■ HOW TO COMPLETE THIS TASK:
How many lines of the data contain the string "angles"? Write the number and nothing more.

(Stored items)
***
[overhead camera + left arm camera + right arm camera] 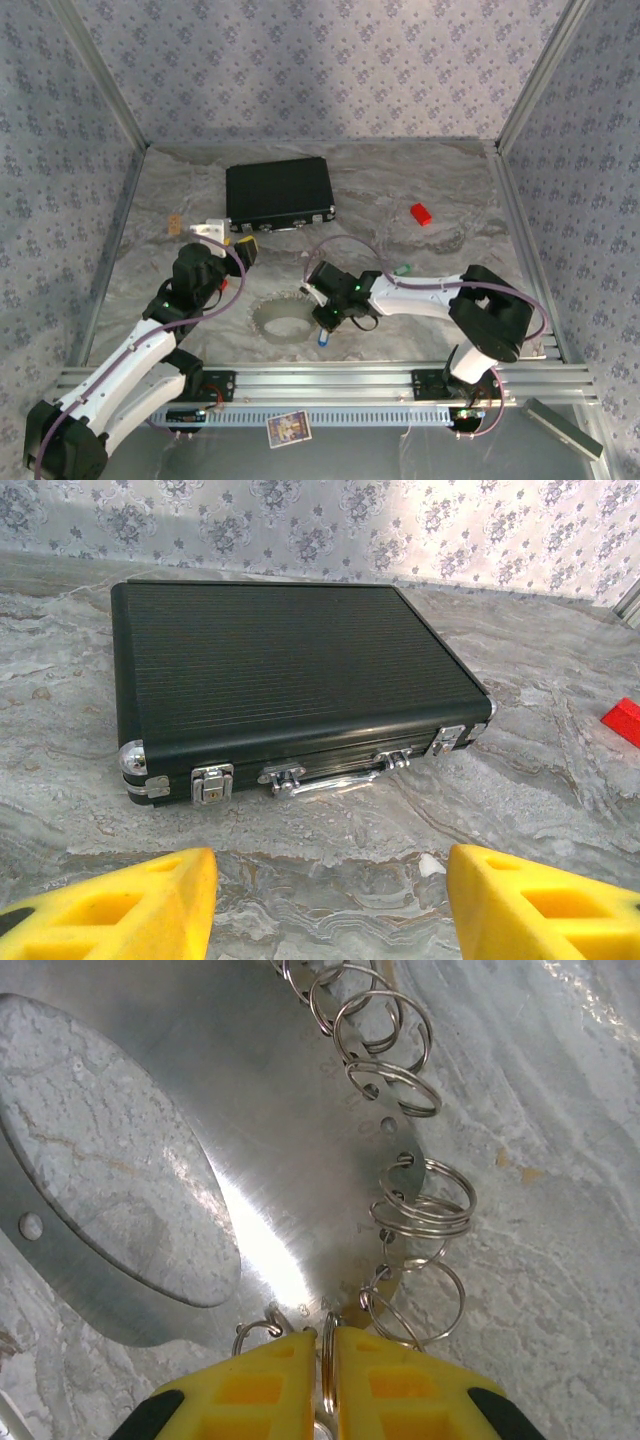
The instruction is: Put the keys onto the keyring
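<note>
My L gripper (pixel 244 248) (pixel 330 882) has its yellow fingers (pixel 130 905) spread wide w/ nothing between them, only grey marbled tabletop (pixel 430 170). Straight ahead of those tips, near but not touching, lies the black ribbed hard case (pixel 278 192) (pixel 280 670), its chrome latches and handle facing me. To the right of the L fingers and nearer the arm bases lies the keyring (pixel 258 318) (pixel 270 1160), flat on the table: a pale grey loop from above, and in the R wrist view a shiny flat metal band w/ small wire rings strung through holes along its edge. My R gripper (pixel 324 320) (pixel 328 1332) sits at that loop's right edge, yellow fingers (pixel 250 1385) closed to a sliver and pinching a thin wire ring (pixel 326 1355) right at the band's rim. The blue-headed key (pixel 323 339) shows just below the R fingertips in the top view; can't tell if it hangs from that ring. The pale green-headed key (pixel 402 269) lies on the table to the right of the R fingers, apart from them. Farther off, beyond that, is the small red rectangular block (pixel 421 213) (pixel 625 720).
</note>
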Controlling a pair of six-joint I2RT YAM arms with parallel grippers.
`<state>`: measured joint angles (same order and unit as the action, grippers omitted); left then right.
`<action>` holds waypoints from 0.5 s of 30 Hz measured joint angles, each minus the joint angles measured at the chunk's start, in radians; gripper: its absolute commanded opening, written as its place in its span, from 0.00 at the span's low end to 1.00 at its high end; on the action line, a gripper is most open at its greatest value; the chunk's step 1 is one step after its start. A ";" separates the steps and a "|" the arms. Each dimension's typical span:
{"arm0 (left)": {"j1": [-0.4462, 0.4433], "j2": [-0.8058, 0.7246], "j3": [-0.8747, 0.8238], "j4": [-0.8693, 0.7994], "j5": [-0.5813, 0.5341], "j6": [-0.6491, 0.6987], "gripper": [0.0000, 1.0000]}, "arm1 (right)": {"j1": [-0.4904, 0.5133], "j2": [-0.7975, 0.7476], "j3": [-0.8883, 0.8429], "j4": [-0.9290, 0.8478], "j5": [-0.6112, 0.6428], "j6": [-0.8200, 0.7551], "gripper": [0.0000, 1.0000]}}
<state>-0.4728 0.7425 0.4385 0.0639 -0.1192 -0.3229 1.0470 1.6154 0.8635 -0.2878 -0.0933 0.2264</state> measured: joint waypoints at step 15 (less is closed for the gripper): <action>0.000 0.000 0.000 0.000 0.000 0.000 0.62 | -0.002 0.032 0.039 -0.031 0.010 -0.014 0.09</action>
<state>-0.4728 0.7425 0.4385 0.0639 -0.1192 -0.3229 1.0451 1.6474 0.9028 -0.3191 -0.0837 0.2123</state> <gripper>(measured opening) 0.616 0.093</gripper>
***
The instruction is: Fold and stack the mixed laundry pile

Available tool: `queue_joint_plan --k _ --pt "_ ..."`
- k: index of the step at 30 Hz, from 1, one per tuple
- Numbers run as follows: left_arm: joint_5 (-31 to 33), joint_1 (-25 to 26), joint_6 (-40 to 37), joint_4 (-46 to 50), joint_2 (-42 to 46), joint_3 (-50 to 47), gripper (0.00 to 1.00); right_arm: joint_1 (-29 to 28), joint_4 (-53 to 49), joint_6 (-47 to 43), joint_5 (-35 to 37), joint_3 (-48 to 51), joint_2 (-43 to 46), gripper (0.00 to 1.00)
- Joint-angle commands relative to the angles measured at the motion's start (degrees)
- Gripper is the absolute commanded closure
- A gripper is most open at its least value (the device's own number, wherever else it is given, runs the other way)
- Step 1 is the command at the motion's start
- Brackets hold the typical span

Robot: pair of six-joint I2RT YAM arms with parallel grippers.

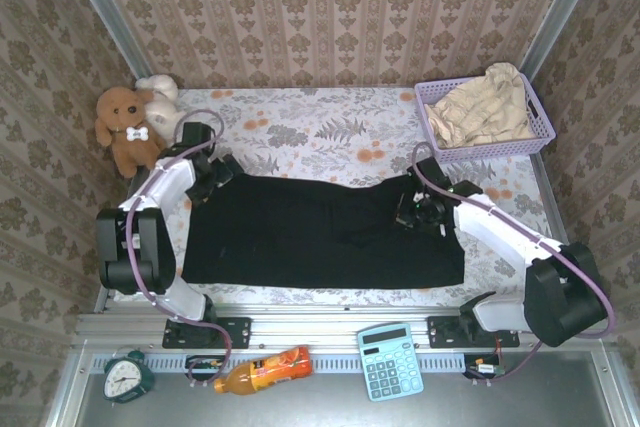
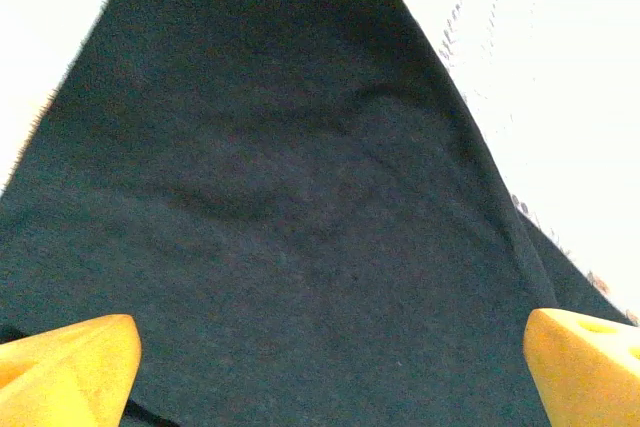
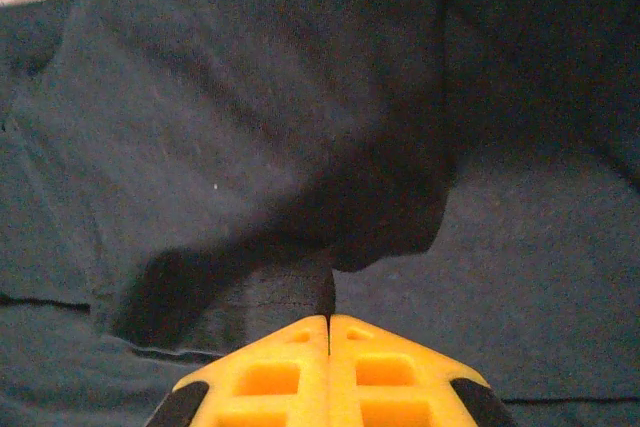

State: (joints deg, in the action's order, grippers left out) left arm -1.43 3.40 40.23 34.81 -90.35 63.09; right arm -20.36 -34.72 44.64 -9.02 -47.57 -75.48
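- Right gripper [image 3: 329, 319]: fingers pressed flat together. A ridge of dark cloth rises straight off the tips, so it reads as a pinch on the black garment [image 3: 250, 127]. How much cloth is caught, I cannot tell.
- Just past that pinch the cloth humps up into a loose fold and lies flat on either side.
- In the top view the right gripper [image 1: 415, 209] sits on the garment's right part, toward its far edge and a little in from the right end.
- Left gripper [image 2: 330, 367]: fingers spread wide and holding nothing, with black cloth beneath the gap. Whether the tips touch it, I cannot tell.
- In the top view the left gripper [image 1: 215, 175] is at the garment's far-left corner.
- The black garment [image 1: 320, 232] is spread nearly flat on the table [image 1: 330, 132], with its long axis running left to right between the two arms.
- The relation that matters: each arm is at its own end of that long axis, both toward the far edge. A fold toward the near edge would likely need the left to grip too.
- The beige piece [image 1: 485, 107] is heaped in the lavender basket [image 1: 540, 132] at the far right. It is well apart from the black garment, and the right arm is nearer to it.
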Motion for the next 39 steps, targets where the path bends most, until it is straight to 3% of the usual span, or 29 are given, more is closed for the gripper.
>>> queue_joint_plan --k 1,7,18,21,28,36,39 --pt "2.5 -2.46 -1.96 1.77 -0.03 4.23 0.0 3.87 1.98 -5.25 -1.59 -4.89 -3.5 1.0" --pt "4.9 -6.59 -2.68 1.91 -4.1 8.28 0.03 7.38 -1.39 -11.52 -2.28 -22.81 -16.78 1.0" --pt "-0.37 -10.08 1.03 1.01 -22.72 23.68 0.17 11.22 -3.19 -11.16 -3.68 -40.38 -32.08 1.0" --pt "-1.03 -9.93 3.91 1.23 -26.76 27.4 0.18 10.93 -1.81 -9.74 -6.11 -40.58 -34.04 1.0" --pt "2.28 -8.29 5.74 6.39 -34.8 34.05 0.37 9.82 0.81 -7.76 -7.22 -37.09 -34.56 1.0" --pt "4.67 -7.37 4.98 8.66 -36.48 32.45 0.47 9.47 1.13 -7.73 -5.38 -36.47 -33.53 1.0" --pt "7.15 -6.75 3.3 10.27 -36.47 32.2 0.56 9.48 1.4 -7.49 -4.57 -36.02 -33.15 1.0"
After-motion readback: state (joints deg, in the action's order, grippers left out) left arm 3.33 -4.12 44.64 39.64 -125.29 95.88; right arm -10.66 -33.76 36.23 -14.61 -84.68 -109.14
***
■ EXERCISE ANSWER:
3